[TRY IT]:
Images should not appear in the copy, yet every line of the listing below must be printed exactly.

[PROVIDED MATERIAL]:
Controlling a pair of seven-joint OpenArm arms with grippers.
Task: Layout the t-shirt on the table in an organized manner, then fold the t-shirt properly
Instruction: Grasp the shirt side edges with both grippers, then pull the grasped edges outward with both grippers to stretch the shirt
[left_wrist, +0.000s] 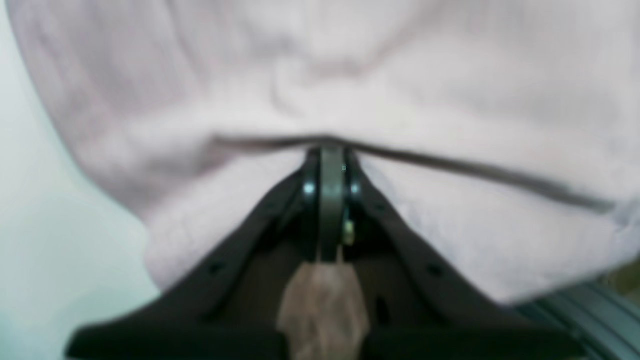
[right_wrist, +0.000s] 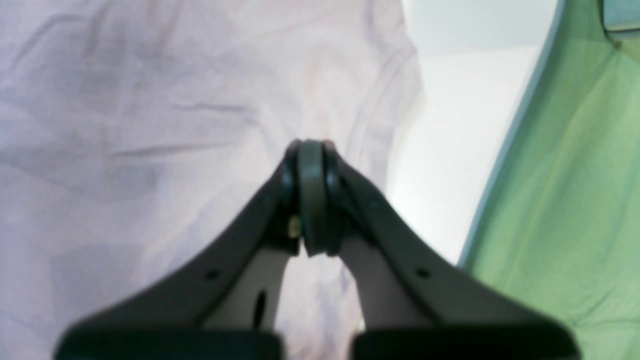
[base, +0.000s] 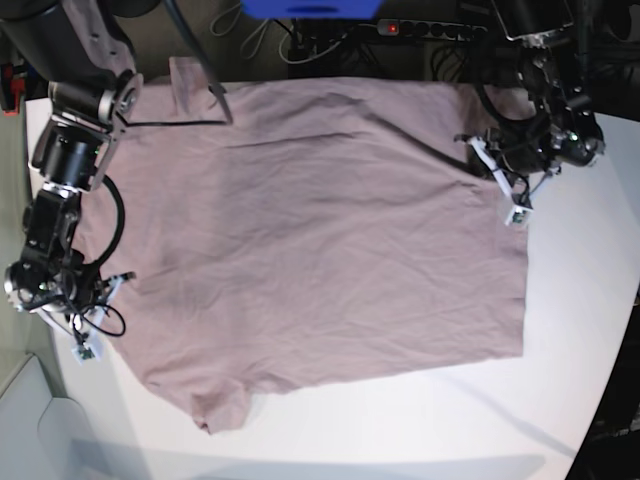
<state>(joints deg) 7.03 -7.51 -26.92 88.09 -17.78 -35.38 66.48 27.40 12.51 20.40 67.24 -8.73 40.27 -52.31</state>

[WRITTEN SOLUTION]:
Controlling a pair of seven-joint OpenArm arms with grippers.
Task: Layout the t-shirt on the table in an organized manner, then fold the t-shirt properly
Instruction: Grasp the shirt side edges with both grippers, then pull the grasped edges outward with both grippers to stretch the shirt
[left_wrist, +0.000s] 
[right_wrist, +0.000s] 
[base, +0.000s] 
<state>(joints deg) 7.03 -7.51 -26.92 88.09 -17.78 -35.38 66.48 27.40 12.51 20.40 67.24 -8.73 40.27 -52.31</state>

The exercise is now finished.